> **Problem**: All the data should come back exactly as it was given.

> **Exercise data**:
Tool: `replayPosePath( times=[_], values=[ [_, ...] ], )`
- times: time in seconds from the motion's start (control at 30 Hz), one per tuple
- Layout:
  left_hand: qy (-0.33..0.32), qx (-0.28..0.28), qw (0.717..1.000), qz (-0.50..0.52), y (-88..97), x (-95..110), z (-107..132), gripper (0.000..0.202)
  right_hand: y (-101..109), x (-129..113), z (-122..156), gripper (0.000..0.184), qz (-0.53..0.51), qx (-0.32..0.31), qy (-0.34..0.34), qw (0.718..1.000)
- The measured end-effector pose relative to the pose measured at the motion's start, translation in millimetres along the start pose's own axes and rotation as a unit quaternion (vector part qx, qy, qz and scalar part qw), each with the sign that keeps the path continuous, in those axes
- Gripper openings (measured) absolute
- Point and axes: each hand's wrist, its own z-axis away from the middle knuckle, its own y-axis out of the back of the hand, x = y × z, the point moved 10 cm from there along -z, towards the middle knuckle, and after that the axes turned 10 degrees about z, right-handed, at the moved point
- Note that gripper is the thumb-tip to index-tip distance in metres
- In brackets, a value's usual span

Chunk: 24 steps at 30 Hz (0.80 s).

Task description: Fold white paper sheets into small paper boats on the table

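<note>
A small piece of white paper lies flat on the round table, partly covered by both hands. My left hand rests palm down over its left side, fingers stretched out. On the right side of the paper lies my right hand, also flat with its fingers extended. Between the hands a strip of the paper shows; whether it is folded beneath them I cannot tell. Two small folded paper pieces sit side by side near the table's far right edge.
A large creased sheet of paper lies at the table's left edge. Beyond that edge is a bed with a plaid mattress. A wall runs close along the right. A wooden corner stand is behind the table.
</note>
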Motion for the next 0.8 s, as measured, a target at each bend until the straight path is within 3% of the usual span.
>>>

> **Exercise output**:
Tool: `replayPosePath( times=[_], values=[ [_, ...] ], )`
- times: time in seconds from the motion's start (control at 30 Hz), one per tuple
- Layout:
  left_hand: qy (-0.33..0.32), qx (-0.28..0.28), qw (0.717..1.000), qz (-0.50..0.52), y (-88..97), x (-95..110), z (-107..132), gripper (0.000..0.202)
  right_hand: y (-101..109), x (-129..113), z (-122..156), gripper (0.000..0.184), qz (-0.53..0.51), qx (-0.32..0.31), qy (-0.34..0.34), qw (0.718..1.000)
- The measured end-effector pose relative to the pose measured at the motion's start, translation in millimetres along the start pose's own axes and rotation as a unit quaternion (vector part qx, qy, qz and scalar part qw), each with the sign that keeps the path continuous, in those axes
- Gripper openings (measured) absolute
- Point and axes: each hand's wrist, its own z-axis away from the middle knuckle, its own y-axis out of the back of the hand, x = y × z, the point moved 10 cm from there along -z, towards the middle knuckle, and after that the axes turned 10 degrees about z, right-handed, at the moved point
- Note that gripper is the thumb-tip to index-tip distance in metres
- In brackets, a value's usual span

Chunk: 24 steps at 30 Hz (0.80 s).

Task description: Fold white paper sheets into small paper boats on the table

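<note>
A small piece of white paper lies flat on the round table, partly covered by both hands. My left hand rests palm down over its left side, fingers stretched out. On the right side of the paper lies my right hand, also flat with its fingers extended. Between the hands a strip of the paper shows; whether it is folded beneath them I cannot tell. Two small folded paper pieces sit side by side near the table's far right edge.
A large creased sheet of paper lies at the table's left edge. Beyond that edge is a bed with a plaid mattress. A wall runs close along the right. A wooden corner stand is behind the table.
</note>
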Motion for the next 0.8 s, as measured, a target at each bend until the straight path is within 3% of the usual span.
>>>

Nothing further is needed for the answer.